(Records from a data source)

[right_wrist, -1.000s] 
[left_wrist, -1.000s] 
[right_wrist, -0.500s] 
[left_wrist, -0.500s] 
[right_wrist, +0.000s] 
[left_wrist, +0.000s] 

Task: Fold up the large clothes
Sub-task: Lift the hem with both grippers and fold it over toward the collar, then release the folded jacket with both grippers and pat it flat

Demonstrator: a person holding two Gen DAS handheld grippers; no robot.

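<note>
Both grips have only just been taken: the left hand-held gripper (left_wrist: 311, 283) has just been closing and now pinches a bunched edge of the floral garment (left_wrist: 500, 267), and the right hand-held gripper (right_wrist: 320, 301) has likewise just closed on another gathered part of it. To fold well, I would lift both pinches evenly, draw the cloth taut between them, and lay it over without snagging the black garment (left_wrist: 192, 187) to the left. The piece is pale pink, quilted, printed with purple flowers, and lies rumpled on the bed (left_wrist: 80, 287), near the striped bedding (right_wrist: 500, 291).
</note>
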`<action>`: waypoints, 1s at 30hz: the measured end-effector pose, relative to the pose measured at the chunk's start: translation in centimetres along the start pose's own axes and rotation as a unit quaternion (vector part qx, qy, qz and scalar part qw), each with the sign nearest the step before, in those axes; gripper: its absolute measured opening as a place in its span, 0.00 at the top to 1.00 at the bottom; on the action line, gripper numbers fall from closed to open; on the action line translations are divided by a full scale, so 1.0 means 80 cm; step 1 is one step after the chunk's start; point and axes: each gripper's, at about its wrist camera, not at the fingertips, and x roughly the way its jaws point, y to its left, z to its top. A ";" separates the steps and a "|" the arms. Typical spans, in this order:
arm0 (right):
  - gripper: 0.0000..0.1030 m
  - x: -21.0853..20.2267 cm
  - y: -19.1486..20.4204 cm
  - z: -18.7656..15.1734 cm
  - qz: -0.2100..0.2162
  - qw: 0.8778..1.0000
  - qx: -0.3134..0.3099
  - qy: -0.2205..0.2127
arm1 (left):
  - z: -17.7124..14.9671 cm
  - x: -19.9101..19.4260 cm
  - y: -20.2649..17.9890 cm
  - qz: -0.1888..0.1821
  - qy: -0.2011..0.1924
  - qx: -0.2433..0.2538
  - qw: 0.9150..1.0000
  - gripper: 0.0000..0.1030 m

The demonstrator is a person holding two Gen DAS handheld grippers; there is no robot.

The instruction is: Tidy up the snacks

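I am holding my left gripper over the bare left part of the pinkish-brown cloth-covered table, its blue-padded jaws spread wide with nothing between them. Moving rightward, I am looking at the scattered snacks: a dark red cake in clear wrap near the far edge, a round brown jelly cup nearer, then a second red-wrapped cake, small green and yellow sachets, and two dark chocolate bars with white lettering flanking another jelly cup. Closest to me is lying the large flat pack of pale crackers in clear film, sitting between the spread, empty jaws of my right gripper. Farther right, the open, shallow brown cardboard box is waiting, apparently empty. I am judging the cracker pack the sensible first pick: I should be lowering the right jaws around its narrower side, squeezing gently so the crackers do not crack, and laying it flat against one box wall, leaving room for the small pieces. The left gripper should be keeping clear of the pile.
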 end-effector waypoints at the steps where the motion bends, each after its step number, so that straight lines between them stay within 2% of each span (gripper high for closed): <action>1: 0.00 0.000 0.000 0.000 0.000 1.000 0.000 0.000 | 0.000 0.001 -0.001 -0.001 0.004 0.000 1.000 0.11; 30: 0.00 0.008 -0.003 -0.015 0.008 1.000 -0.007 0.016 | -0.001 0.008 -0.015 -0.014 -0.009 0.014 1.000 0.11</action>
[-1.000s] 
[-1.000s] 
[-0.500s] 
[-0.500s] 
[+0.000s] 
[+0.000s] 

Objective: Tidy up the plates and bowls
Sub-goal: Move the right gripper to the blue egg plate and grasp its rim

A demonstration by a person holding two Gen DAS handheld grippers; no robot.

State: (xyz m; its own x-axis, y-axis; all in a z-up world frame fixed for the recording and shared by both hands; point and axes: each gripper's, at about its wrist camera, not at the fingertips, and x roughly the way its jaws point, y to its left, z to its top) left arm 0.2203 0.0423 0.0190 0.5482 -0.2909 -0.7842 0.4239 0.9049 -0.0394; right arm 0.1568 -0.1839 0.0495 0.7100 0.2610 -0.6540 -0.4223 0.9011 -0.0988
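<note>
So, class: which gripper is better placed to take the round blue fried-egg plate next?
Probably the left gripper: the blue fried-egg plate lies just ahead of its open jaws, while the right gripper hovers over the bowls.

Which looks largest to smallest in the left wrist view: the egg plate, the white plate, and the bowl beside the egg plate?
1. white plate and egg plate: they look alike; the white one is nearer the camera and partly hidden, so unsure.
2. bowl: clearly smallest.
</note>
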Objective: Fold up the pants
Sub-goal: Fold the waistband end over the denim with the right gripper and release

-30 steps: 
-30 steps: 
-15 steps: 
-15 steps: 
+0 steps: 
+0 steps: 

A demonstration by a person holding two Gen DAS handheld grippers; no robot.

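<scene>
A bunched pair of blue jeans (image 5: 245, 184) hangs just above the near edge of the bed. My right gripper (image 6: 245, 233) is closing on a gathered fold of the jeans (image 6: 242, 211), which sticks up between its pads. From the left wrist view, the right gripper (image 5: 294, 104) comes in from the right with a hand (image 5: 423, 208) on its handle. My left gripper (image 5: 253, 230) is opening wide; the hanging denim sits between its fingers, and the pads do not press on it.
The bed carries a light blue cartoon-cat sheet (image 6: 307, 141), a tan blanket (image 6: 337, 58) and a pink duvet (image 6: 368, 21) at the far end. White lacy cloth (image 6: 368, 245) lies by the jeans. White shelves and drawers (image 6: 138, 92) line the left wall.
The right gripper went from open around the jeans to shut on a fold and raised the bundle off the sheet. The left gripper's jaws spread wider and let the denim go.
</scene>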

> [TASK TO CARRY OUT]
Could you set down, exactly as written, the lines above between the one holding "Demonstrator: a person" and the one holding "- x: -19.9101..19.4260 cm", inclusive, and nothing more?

> [YOUR SOLUTION]
Demonstrator: a person holding two Gen DAS handheld grippers; no robot.

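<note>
Both grips have only just been taken: the left hand-held gripper (left_wrist: 311, 283) has just been closing and now pinches a bunched edge of the floral garment (left_wrist: 500, 267), and the right hand-held gripper (right_wrist: 320, 301) has likewise just closed on another gathered part of it. To fold well, I would lift both pinches evenly, draw the cloth taut between them, and lay it over without snagging the black garment (left_wrist: 192, 187) to the left. The piece is pale pink, quilted, printed with purple flowers, and lies rumpled on the bed (left_wrist: 80, 287), near the striped bedding (right_wrist: 500, 291).
</note>
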`<action>`: waypoints, 1s at 30hz: the measured end-effector pose, relative to the pose measured at the chunk's start: translation in centimetres along the start pose's own axes and rotation as a unit quaternion (vector part qx, qy, qz and scalar part qw), each with the sign nearest the step before, in those axes; gripper: its absolute measured opening as a place in its span, 0.00 at the top to 1.00 at the bottom; on the action line, gripper numbers fall from closed to open; on the action line translations are divided by a full scale, so 1.0 means 80 cm; step 1 is one step after the chunk's start; point and axes: each gripper's, at about its wrist camera, not at the fingertips, and x roughly the way its jaws point, y to its left, z to its top. A ";" separates the steps and a "|" the arms. Typical spans, in this order:
arm0 (right):
  - gripper: 0.0000..0.1030 m
  - x: -21.0853..20.2267 cm
  - y: -19.1486..20.4204 cm
  - z: -18.7656..15.1734 cm
  - qz: -0.2100..0.2162
  - qw: 0.8778..1.0000
  - qx: -0.3134..0.3099
  - qy: -0.2205..0.2127
arm1 (left):
  - z: -17.7124..14.9671 cm
  - x: -19.9101..19.4260 cm

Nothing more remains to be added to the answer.